Se uno vuole vedere un pezzetto di #Sandokan deve aspettà le 21.49. La peggiore Rai di sempre, peggio della peggiore Mediaset di sempre.
(1 dicembre 2025)

La Milly-Rai perdente di #BallandoConLeStelle perde anche l’ultima sfida contro #TuSiQueVales
La peggiore Rai di sempre prigioniera di una conduttrice, di una giuria e di una linea editoriale inadeguate alla storia del sabato sera Rai.
(7 dicembre 2025)

Battibecco polemico tra Valeria Marini e Pierluigi Diaco sulla fine del contratto di lei per #BellaMa. Lunedì prossimo ci sarà l’ultima “Posta stellare” su Rai 2. Tuttavia il programma resterà tra i più brutti mai trasmessi dalla Rai dal 1954.
(8 dicembre 2025)

L’atteggiamento da “IO SO IO E VOI NO” di Tiberio Timperi rende #1MattinaNews un insopportabile inizio di giornata per l’abbonato Rai che vorrebbe solo ascoltare le notizie del mattino anziché un giornalista co-conduttore che ostenta la propria vanità.
(9 dicembre 2025)

#TG2Post condotto da Monica Giandotti ieri 2.3% di share.
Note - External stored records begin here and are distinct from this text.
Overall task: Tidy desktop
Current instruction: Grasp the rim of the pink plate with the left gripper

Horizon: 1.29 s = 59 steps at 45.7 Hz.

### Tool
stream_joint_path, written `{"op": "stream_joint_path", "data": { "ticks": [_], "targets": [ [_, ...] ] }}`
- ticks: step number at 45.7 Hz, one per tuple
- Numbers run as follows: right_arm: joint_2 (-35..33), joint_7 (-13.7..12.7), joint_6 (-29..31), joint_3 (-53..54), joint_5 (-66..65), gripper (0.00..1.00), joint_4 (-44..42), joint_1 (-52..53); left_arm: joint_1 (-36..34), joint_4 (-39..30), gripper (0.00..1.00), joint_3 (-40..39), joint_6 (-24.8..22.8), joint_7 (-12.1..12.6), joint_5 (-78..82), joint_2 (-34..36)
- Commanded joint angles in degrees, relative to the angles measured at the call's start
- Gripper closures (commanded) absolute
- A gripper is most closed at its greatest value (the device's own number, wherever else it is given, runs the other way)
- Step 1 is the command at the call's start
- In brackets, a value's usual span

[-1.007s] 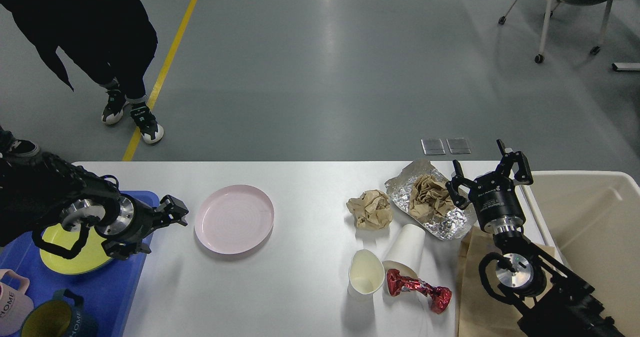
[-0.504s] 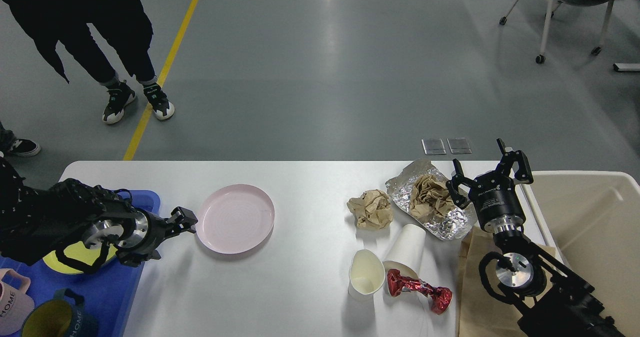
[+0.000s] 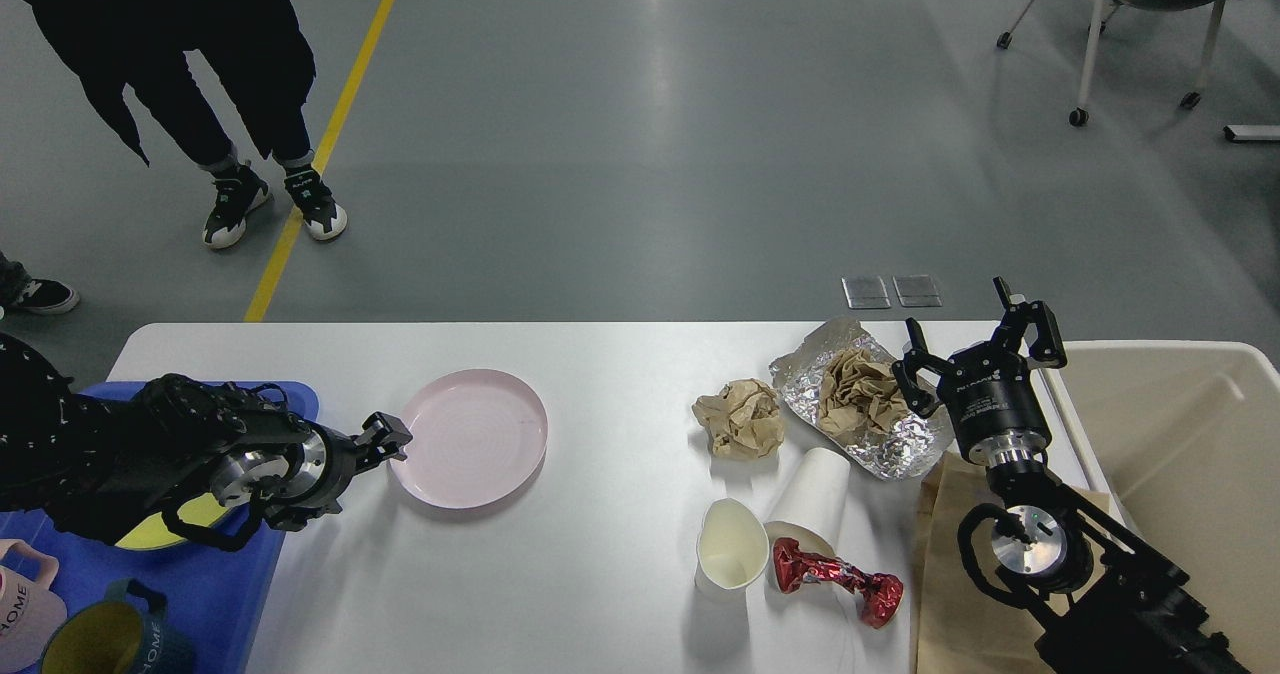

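The white desktop [image 3: 600, 374] holds a pink plate [image 3: 470, 437] left of centre. My left gripper [image 3: 392, 437] reaches in from the left, slightly open, with its fingertips at the plate's left rim. On the right lie a crumpled brown paper ball [image 3: 740, 417], a foil sheet [image 3: 900, 449] with crumpled paper [image 3: 855, 389] on it, a tipped white paper cup [image 3: 810, 494], an upright paper cup [image 3: 730, 549] and a red wrapper [image 3: 835, 579]. My right gripper [image 3: 972, 339] stands wide open and empty, just right of the foil.
A blue tray [image 3: 230, 574] at the front left holds a yellow-green plate [image 3: 150, 532] and two mugs [image 3: 100, 639]. A brown paper bag [image 3: 945, 584] lies under my right arm. A beige bin [image 3: 1180, 454] stands at the right. A person [image 3: 200, 64] stands beyond the table's far-left corner.
My left gripper has moved right, from over the blue tray to the pink plate's left rim. The right arm has not moved. The person has shifted their feet.
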Motion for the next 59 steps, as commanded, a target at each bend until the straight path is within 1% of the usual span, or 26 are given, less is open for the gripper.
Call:
{"op": "stream_joint_path", "data": {
  "ticks": [1,4,12,19,31,37,41,46,51,55,59],
  "targets": [
    [0.0,0.0,0.0,0.0,0.0,0.00,0.0,0.0,0.1,0.4,0.08,-1.3,0.0,-0.4,3.1,-0.2],
    [0.0,0.0,0.0,0.0,0.0,0.00,0.0,0.0,0.1,1.3,0.09,-1.6,0.0,-0.7,4.9,-0.4],
    [0.0,0.0,0.0,0.0,0.0,0.00,0.0,0.0,2.2,3.2,0.10,-3.0,0.1,-0.2,5.6,-1.8],
    [0.0,0.0,0.0,0.0,0.0,0.00,0.0,0.0,2.4,3.7,0.17,-3.2,0.1,-0.8,5.6,-1.9],
    [0.0,0.0,0.0,0.0,0.0,0.00,0.0,0.0,2.6,4.4,0.29,-4.1,-0.4,-0.7,6.2,-2.0],
    [0.0,0.0,-0.1,0.0,0.0,0.00,0.0,0.0,2.9,4.4,0.33,-4.1,-0.4,-0.7,6.2,-2.1],
    [0.0,0.0,0.0,0.0,0.0,0.00,0.0,0.0,3.8,4.4,0.38,-4.2,-0.5,-0.7,6.2,-2.1],
    [0.0,0.0,0.0,0.0,0.0,0.00,0.0,0.0,3.9,4.8,0.49,-4.2,-0.6,-0.7,6.2,-2.4],
    [0.0,0.0,0.0,0.0,0.0,0.00,0.0,0.0,3.9,5.3,0.56,-5.0,-0.6,-0.7,6.2,-2.4],
    [0.0,0.0,0.0,0.0,0.0,0.00,0.0,0.0,4.2,5.9,0.58,-5.9,-0.7,-0.2,6.2,-2.3],
    [0.0,0.0,0.0,0.0,0.0,0.00,0.0,0.0,4.4,6.1,0.59,-6.1,-0.7,-0.2,6.2,-2.3]
  ]
}}
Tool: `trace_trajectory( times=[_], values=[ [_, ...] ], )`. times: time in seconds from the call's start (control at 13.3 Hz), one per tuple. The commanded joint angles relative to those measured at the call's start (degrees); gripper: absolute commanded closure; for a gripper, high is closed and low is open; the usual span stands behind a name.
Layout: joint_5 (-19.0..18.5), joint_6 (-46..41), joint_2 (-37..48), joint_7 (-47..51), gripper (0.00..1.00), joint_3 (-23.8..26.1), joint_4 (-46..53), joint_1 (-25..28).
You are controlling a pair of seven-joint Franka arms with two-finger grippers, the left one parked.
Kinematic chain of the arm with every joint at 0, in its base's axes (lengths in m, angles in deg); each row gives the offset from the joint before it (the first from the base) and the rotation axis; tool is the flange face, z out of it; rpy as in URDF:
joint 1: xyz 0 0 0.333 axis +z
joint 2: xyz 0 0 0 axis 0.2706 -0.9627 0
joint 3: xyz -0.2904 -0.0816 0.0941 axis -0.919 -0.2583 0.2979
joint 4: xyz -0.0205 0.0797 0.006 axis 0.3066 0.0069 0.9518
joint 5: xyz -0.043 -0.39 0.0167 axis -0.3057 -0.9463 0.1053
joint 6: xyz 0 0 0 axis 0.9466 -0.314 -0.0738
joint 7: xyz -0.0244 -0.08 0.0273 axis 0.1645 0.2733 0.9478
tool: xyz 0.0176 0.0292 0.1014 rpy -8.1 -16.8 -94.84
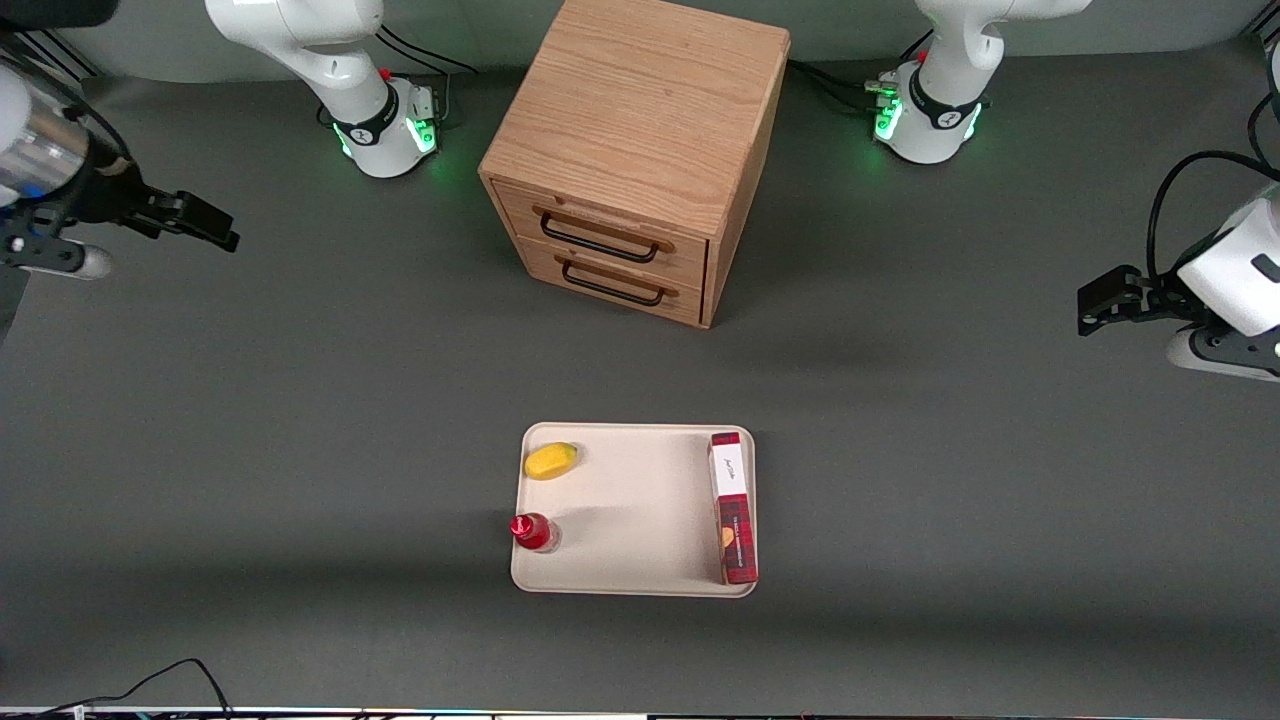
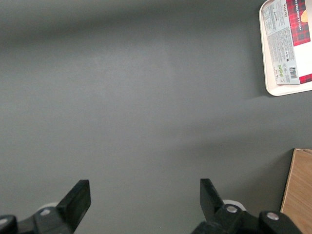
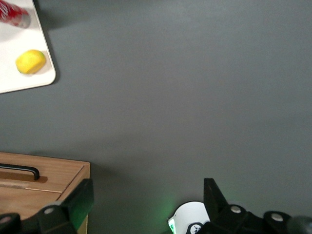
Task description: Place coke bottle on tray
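Note:
The small red coke bottle (image 1: pixel 533 531) stands upright on the cream-beige tray (image 1: pixel 640 530), at the tray's edge toward the working arm's end, nearer to the front camera than the yellow fruit (image 1: pixel 551 460). The bottle (image 3: pixel 13 14), the tray (image 3: pixel 14 80) and the fruit (image 3: pixel 30 61) also show in the right wrist view. My gripper (image 1: pixel 215 228) hangs high above the table at the working arm's end, far from the tray. It is open and empty, with bare table between its fingers (image 3: pixel 78 200).
A long red plaid box (image 1: pixel 732 507) lies on the tray along its edge toward the parked arm's end. A wooden drawer cabinet (image 1: pixel 630 150) with two black-handled drawers stands farther from the front camera than the tray. A black cable (image 1: pixel 150 685) lies at the table's near edge.

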Motion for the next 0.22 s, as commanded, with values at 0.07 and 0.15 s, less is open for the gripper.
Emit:
trace_trajectory(
  times=[0.07,0.15],
  values=[
    [1.4,0.7,2.0,-0.7,0.0,-0.2,-0.7,0.1],
    [1.3,0.4,2.0,-0.8,0.0,-1.5,-0.4,0.3]
  ],
)
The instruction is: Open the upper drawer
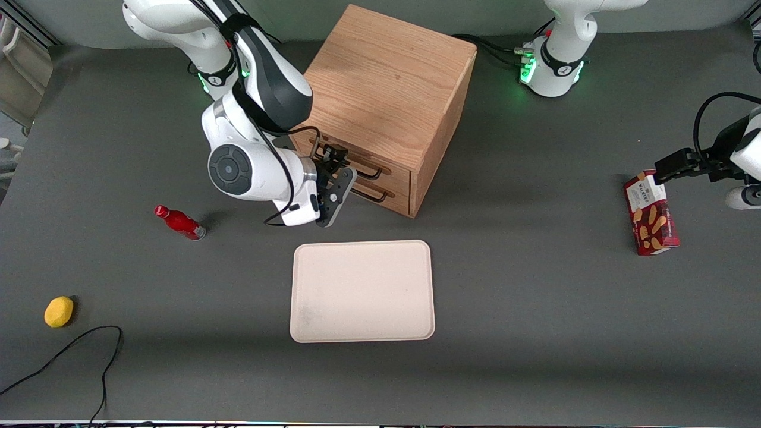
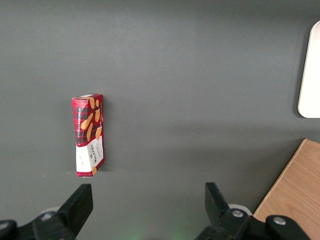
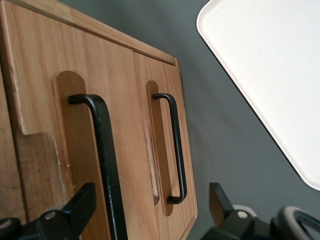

Le stra-repliche di Un ciclone in convento farebbero di più. Anzi io sostituirei la Giandotti con le suore, a turno, del programma La cucina delle monache. Per me farebbero almeno il doppio di share. (9 dicembre 2025)

#Mattina24 intervista un commerciante ortofrutticolo sull’aumento di frutta e verdura. La giornalista Adele Grossi commenta così l’alto costo delle fragole: “Nonostante siano fuori stagione!”. Adè, se voj le fragole a dicembre care le devi pagà!
(11 dicembre 2025)

A #StorieItaliane si parla per l’ennesima volta del delitto di Garlasco. Il giornalista e scrittore Massimo Lugli dice che non si deve parlare e dargli fiato. Eleonora Daniele risponde piccata: “Io non invito persone che aprono bocca e danno fiato”. La Rai, oggi.
(29 dicembre 2025)

È successo nel 2025: fine della programmazione in access prime time di Striscia la notizia di Antonio Ricci. Non faceva più gli ascolti necessari. Sostituito con La ruota della fortuna. Lo smacco dell’anno. Sic transit gloria mundi. Tornerà in prime time. Ahi.